→ **Try it**
Exactly as they appear below, repeat the lines from the one with "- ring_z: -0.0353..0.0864" through the one with "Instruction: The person", and no others.
Start of Task data
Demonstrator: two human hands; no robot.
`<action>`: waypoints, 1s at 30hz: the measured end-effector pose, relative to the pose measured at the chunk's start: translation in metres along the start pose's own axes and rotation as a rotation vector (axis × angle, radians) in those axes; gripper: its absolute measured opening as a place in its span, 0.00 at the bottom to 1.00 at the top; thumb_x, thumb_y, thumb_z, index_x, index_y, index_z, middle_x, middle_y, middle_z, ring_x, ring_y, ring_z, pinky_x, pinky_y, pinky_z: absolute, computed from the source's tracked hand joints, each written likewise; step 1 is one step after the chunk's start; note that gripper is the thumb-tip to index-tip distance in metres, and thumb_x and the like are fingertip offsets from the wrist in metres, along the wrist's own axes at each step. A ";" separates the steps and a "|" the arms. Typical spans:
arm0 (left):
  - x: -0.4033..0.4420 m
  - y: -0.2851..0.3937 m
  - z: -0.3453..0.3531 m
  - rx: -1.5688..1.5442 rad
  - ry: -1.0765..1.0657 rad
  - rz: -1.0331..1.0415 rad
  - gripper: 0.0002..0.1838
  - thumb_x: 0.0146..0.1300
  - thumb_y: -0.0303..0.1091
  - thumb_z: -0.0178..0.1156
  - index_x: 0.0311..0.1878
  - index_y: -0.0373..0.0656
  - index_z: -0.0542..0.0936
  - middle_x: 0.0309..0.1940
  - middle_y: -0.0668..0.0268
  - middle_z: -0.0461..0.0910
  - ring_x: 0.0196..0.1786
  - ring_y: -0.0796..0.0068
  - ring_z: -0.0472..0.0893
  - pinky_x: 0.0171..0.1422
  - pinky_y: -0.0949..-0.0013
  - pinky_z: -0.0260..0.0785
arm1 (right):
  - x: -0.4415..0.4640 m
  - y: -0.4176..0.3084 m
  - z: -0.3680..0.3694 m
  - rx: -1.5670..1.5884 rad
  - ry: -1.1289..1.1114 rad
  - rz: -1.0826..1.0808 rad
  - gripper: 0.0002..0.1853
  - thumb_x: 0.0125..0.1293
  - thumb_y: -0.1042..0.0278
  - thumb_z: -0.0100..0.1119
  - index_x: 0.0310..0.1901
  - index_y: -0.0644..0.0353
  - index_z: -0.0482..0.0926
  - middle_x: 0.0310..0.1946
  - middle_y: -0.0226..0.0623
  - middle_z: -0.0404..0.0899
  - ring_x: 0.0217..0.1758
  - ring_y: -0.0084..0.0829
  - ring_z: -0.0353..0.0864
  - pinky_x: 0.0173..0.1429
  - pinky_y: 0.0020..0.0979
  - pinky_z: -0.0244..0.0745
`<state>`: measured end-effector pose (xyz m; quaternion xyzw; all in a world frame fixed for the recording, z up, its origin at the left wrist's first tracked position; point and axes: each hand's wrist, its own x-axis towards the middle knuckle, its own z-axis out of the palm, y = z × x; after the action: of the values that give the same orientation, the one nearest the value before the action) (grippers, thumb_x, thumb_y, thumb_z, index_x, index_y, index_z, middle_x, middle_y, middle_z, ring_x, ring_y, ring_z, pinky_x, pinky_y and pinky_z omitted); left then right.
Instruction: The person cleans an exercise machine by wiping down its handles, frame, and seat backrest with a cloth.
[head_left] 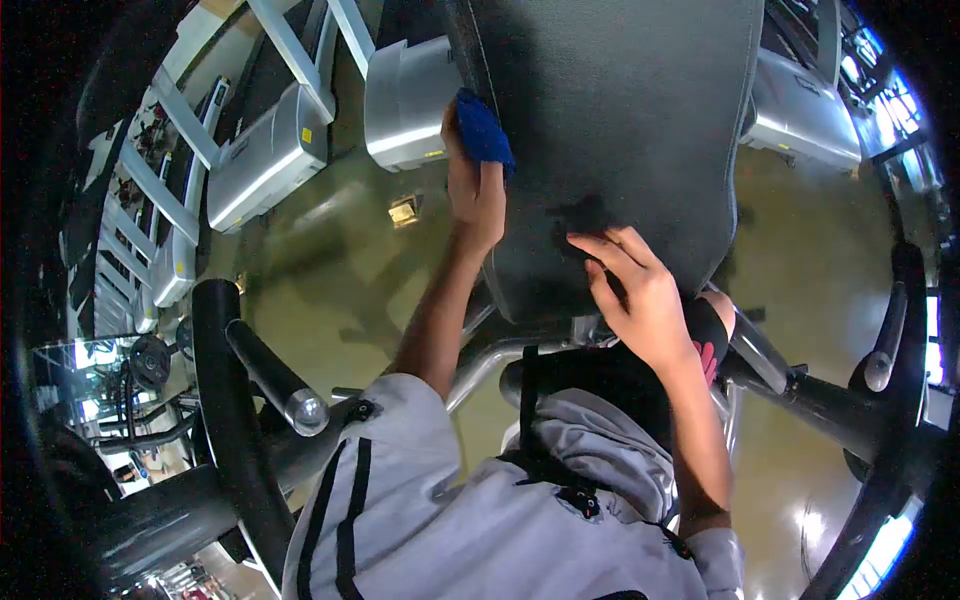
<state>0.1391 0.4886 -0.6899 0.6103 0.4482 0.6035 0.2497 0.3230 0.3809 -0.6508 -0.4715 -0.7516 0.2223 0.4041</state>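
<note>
A black padded backrest (620, 130) with stitched edges stands in front of me. My left hand (475, 190) presses a folded blue cloth (484, 132) against the pad's left edge, fingers closed round it. Over the lower part of the pad is my right hand (635, 290), its fingers apart and slightly bent, with nothing in them. A dark shadow of that hand falls on the pad; whether the fingertips touch the surface I cannot tell.
Black machine arms with a left handle (275, 380) and a right handle (885, 340) flank me. Silver treadmill housings (270, 155) line the left, another (800, 110) the right. A small yellowish item (403, 211) lies on the shiny floor (340, 260).
</note>
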 end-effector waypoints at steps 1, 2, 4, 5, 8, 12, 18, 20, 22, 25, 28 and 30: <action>0.000 0.002 0.001 -0.105 -0.021 -0.058 0.32 0.71 0.46 0.45 0.70 0.37 0.52 0.62 0.56 0.62 0.60 0.68 0.66 0.64 0.68 0.57 | 0.001 0.001 0.001 -0.019 -0.007 -0.008 0.15 0.56 0.78 0.56 0.47 0.59 0.78 0.37 0.42 0.73 0.37 0.45 0.77 0.43 0.40 0.74; -0.004 0.005 -0.001 -0.110 -0.017 -0.063 0.32 0.71 0.46 0.45 0.70 0.37 0.52 0.62 0.56 0.62 0.60 0.68 0.66 0.64 0.68 0.57 | 0.001 0.001 0.001 -0.024 -0.013 -0.006 0.15 0.56 0.78 0.56 0.47 0.59 0.78 0.37 0.42 0.73 0.37 0.45 0.77 0.43 0.40 0.74; -0.015 0.013 -0.007 -0.023 -0.037 -0.387 0.29 0.71 0.46 0.44 0.68 0.36 0.56 0.61 0.56 0.64 0.61 0.67 0.67 0.65 0.66 0.57 | -0.001 0.002 0.003 -0.039 -0.047 0.073 0.15 0.56 0.78 0.55 0.46 0.59 0.79 0.38 0.42 0.74 0.38 0.45 0.78 0.44 0.40 0.75; -0.025 -0.003 -0.011 -0.026 -0.031 -0.393 0.29 0.71 0.46 0.44 0.68 0.36 0.56 0.61 0.56 0.64 0.61 0.67 0.67 0.65 0.66 0.57 | -0.002 0.003 0.004 -0.041 -0.055 0.073 0.15 0.56 0.78 0.55 0.46 0.59 0.79 0.38 0.42 0.74 0.38 0.45 0.78 0.44 0.40 0.75; -0.058 -0.057 -0.024 0.286 -0.027 0.029 0.28 0.71 0.47 0.44 0.66 0.37 0.62 0.61 0.55 0.67 0.62 0.63 0.67 0.67 0.65 0.57 | -0.006 0.007 0.010 -0.016 -0.103 0.079 0.14 0.56 0.77 0.55 0.45 0.58 0.79 0.41 0.43 0.75 0.39 0.45 0.79 0.45 0.40 0.76; -0.101 -0.057 -0.042 0.022 0.062 -0.205 0.28 0.71 0.48 0.42 0.66 0.38 0.62 0.61 0.56 0.67 0.62 0.62 0.67 0.67 0.64 0.57 | -0.015 0.013 0.018 -0.048 -0.135 0.080 0.14 0.56 0.76 0.55 0.45 0.58 0.80 0.44 0.44 0.75 0.40 0.45 0.79 0.46 0.40 0.76; -0.173 -0.044 -0.027 -0.432 0.134 -0.545 0.29 0.70 0.50 0.40 0.66 0.39 0.63 0.62 0.56 0.67 0.63 0.60 0.67 0.68 0.62 0.58 | -0.024 0.013 0.012 -0.083 -0.141 0.084 0.15 0.54 0.77 0.55 0.45 0.59 0.80 0.42 0.43 0.75 0.38 0.43 0.79 0.44 0.38 0.76; -0.179 -0.050 -0.022 -0.596 0.134 -0.657 0.29 0.70 0.50 0.40 0.66 0.40 0.63 0.62 0.56 0.67 0.63 0.60 0.67 0.68 0.61 0.58 | -0.027 0.011 0.011 -0.083 -0.114 0.041 0.15 0.53 0.80 0.55 0.44 0.60 0.80 0.40 0.42 0.75 0.38 0.42 0.79 0.44 0.37 0.75; -0.185 -0.052 -0.020 -0.757 0.116 -0.769 0.29 0.70 0.51 0.39 0.66 0.40 0.64 0.63 0.57 0.66 0.63 0.59 0.67 0.68 0.61 0.58 | -0.030 0.009 0.010 -0.096 -0.101 0.015 0.14 0.54 0.77 0.55 0.43 0.60 0.80 0.38 0.40 0.75 0.38 0.42 0.79 0.45 0.38 0.75; -0.203 -0.055 -0.024 -0.970 0.074 -0.974 0.29 0.70 0.52 0.38 0.66 0.41 0.64 0.63 0.57 0.66 0.64 0.58 0.67 0.69 0.60 0.58 | -0.040 0.004 -0.001 -0.119 -0.072 0.054 0.12 0.54 0.76 0.55 0.42 0.60 0.80 0.37 0.39 0.74 0.38 0.41 0.78 0.45 0.38 0.74; -0.200 -0.066 -0.020 -1.157 0.042 -1.182 0.30 0.70 0.53 0.37 0.66 0.42 0.64 0.63 0.57 0.66 0.64 0.57 0.67 0.69 0.59 0.59 | -0.049 0.006 -0.015 -0.138 -0.056 0.053 0.12 0.55 0.76 0.55 0.41 0.60 0.79 0.35 0.38 0.74 0.36 0.42 0.78 0.44 0.37 0.74; -0.201 -0.101 -0.035 -0.959 0.110 -1.124 0.30 0.70 0.53 0.36 0.66 0.42 0.64 0.64 0.59 0.66 0.64 0.58 0.67 0.69 0.58 0.59 | -0.055 0.010 -0.020 -0.141 -0.011 0.057 0.12 0.55 0.76 0.55 0.41 0.61 0.79 0.35 0.39 0.74 0.36 0.42 0.78 0.43 0.37 0.74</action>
<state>0.1067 0.3572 -0.8730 0.0816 0.3921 0.5439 0.7374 0.3569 0.3360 -0.6685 -0.5187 -0.7539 0.1830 0.3594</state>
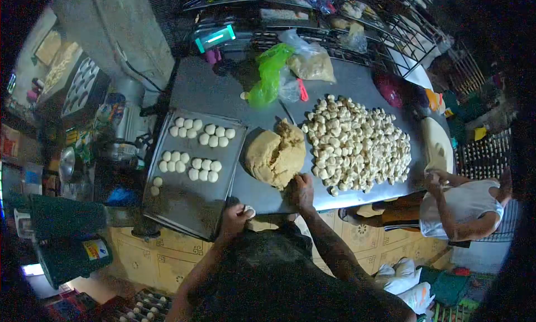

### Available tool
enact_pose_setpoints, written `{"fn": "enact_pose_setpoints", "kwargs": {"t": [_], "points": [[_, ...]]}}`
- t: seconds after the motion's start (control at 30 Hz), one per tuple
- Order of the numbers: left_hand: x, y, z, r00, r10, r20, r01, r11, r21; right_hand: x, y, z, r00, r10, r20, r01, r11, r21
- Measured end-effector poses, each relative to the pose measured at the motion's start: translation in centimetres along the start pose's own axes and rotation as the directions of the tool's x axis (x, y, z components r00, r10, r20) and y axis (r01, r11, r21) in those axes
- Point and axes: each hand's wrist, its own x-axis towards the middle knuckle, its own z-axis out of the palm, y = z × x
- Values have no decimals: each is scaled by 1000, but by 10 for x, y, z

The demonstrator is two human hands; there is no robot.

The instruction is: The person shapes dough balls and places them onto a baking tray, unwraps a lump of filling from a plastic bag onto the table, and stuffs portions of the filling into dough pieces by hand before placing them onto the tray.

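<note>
My left hand point(233, 220) is closed around a small white dough piece point(249, 212) at the table's near edge, beside the tray corner. My right hand point(303, 192) has its fingers curled against the lower right side of a large mound of tan paste point(273, 157); the fingertips are partly hidden. The mound is cracked, with a lump rising at its top. To its left, a dark metal tray point(187, 202) bears rounded white dough balls point(205, 170) in small groups. On the right spreads a large heap of small dough pieces point(357, 143).
Green point(271, 70) and clear plastic bags lie at the back of the table. A co-worker point(463, 207) stands at the right end, hands near a long slab of dough point(437, 146). A pillar point(139, 37) rises at the left; white sacks point(402, 277) sit on the floor.
</note>
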Motion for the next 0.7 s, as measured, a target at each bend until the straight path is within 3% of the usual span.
{"fn": "enact_pose_setpoints", "kwargs": {"t": [0.07, 0.17, 0.23, 0.37, 0.43, 0.47, 0.53, 0.63, 0.7], "points": [[2, -17, -5, 992, 56, 114, -78, 976, 201, -2, 6, -2, 998, -11, 55, 12, 1000, -21], [5, -10, -2, 996, 25, 84, -40, 982, 183, 0, 15, -8, 988, -35, 153, 43, 998, -45], [13, -2, 6, 998, 17, 61, -28, 984, 174, 5, 22, -14, 970, -136, 201, 132, 991, 34], [18, 8, 31, 980, 200, -13, -196, 969, 154, 13, 36, -16, 922, -315, 225, 310, 949, 58], [18, 3, 48, 994, 86, -66, -76, 986, 146, 13, 50, -10, 897, -380, 226, 378, 924, 53], [19, -1, 56, 995, 28, -92, -15, 990, 138, 13, 61, -5, 886, -356, 297, 314, 932, 179], [32, -32, 72, 993, 54, -107, -32, 979, 201, 18, 79, 0, 831, -338, 442, 154, 903, 402], [35, -49, 92, 988, 97, -123, -51, 942, 331, 30, 94, -8, 764, -410, 498, 289, 908, 304], [12, 8, 114, 963, -7, -268, 37, 994, 107, 33, 92, -19, 728, -438, 528, 353, 899, 258]]}}
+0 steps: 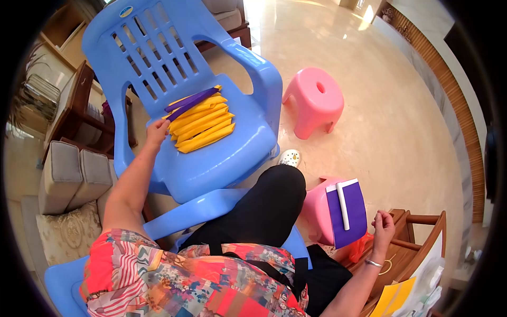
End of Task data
→ **Output**
  - ring_z: -0.0353..0.0864
  - pinky_x: 0.0173..0.1429
  - pinky_y: 0.0020..0.0979
  - pinky_z: -0.0244..0.0745
`<state>`: measured end-effector pose (xyz m; quaternion xyzw; all in a world frame fixed for the recording, z up, its origin at the left wrist's first tracked position; point and axes: each hand's wrist, its own x-axis towards the middle knuckle, its own z-axis out of the palm, y = z × x; after the action: of the values that give the same orientation, the one nearest the value before the action) (grippers, thumb_x, thumb_y, thumb_z, index_x, index_y, index_z, middle_x, middle_y, middle_z, ring_x, ring_y, ring_z, pinky_x, pinky_y and pinky_z omitted); left then right.
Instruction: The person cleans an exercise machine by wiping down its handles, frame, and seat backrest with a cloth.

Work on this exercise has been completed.